___ TASK MATERIAL ___

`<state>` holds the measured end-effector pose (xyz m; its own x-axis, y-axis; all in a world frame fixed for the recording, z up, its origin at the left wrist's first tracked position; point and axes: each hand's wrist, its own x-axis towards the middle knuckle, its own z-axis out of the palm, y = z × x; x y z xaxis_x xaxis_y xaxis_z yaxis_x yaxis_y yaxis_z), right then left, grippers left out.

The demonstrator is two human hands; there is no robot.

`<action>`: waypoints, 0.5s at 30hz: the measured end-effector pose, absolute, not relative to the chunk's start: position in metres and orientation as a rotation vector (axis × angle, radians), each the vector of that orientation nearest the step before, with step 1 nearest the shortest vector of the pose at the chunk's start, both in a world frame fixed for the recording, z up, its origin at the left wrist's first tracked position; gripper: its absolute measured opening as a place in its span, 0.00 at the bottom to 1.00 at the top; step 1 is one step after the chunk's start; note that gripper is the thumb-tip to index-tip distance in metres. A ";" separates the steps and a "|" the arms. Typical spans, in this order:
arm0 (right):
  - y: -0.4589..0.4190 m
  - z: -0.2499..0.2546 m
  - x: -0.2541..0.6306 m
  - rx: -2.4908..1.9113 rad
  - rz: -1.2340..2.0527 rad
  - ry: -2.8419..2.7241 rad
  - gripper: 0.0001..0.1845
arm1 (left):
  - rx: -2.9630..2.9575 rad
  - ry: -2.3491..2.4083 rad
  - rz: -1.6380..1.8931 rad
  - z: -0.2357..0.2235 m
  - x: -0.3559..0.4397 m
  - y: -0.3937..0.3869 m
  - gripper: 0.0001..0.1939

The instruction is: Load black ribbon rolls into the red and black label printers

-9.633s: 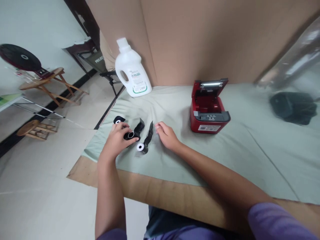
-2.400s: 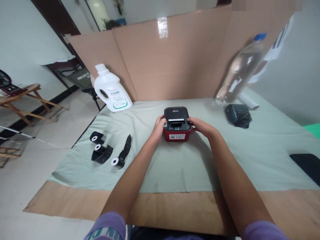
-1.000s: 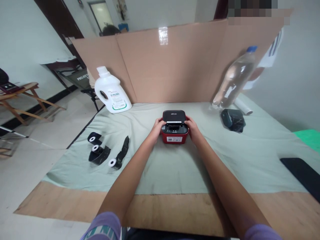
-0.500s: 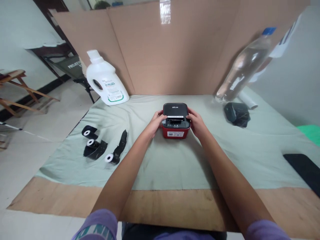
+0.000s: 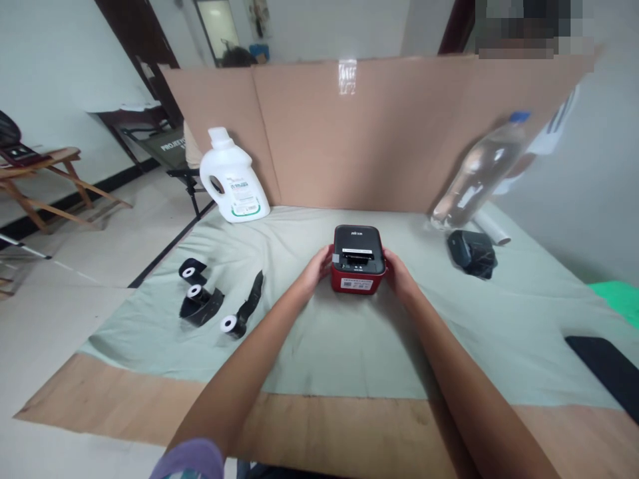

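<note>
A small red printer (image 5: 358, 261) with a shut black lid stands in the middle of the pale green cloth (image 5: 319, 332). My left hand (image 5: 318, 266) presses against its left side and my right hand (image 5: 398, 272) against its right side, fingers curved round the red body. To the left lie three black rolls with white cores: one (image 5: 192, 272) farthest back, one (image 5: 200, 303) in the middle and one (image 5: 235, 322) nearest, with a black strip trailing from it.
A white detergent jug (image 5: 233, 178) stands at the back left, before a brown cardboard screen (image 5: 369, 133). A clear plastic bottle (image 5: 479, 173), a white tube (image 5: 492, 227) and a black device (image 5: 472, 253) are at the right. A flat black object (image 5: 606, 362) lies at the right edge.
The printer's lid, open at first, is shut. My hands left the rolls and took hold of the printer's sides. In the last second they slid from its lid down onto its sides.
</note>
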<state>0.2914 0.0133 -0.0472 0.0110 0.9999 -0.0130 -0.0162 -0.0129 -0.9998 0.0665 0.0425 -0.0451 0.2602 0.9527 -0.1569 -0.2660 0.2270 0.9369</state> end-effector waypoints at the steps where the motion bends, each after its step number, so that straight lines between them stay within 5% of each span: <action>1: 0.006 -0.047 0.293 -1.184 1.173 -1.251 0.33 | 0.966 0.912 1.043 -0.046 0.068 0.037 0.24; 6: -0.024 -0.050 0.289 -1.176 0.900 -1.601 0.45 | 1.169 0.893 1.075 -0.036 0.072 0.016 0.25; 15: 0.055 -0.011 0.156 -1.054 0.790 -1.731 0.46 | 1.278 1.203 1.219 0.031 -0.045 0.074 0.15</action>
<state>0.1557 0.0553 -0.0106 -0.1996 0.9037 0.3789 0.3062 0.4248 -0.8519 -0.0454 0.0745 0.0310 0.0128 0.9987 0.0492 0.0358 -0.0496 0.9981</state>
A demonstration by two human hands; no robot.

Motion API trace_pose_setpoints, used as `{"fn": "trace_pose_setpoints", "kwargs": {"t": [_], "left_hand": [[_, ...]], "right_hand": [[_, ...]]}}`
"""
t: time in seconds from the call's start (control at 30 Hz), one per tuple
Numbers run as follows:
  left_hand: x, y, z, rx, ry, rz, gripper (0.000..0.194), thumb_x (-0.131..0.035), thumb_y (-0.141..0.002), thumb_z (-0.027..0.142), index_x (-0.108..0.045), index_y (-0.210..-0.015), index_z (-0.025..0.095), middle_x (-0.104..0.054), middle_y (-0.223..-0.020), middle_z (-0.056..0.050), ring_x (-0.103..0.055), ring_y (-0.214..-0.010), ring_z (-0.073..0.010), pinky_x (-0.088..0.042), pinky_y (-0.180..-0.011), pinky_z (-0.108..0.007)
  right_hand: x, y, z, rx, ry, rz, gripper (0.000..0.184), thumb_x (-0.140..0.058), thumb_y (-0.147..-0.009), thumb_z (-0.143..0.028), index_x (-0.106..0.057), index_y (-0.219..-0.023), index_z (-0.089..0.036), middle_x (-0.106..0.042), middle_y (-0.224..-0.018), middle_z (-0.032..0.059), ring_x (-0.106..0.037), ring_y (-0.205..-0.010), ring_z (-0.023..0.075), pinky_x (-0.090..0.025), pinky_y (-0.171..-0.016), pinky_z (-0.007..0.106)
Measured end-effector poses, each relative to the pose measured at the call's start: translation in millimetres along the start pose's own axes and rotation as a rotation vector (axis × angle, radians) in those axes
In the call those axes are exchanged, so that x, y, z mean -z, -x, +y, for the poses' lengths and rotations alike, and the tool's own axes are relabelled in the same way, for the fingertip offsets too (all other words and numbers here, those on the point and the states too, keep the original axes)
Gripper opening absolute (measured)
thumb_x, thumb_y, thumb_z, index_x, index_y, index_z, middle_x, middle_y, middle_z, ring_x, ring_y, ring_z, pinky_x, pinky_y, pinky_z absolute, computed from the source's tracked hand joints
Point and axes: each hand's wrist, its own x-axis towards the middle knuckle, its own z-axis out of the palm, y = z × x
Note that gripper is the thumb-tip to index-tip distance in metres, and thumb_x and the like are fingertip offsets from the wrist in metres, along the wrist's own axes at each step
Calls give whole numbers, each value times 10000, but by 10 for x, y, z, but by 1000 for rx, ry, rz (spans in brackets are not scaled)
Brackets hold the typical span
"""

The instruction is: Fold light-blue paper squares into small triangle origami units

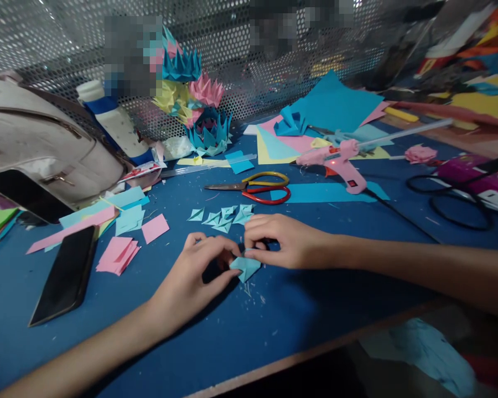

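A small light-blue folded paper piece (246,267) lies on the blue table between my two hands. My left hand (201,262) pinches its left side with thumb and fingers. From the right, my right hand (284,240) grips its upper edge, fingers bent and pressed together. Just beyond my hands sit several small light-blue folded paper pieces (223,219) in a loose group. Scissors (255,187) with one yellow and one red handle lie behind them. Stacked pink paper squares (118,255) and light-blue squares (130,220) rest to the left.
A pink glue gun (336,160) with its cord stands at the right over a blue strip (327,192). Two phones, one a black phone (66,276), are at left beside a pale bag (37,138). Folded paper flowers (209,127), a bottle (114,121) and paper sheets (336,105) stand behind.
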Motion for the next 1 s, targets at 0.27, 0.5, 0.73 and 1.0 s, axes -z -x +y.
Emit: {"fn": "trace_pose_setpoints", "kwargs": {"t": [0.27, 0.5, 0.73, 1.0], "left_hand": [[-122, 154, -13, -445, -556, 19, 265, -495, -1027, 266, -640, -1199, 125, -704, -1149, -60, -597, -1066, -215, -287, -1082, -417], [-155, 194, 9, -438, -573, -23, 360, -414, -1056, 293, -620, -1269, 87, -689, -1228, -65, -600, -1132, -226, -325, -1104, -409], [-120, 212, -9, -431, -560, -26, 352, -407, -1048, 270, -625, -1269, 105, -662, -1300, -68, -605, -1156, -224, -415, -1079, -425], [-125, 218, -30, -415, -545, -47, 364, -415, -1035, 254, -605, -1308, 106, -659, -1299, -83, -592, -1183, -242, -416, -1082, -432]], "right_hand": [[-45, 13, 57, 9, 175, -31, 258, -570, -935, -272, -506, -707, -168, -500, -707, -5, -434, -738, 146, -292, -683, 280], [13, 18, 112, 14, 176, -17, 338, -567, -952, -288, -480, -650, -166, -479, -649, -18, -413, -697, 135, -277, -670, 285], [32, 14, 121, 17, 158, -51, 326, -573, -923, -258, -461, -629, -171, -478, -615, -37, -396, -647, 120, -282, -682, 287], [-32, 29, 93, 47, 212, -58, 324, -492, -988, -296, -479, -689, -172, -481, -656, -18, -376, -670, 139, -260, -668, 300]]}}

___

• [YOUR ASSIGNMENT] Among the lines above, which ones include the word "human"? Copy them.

• [FINAL ANSWER]
The demonstrator is two human hands; there is no robot.
A demonstration by two human hands; no robot.

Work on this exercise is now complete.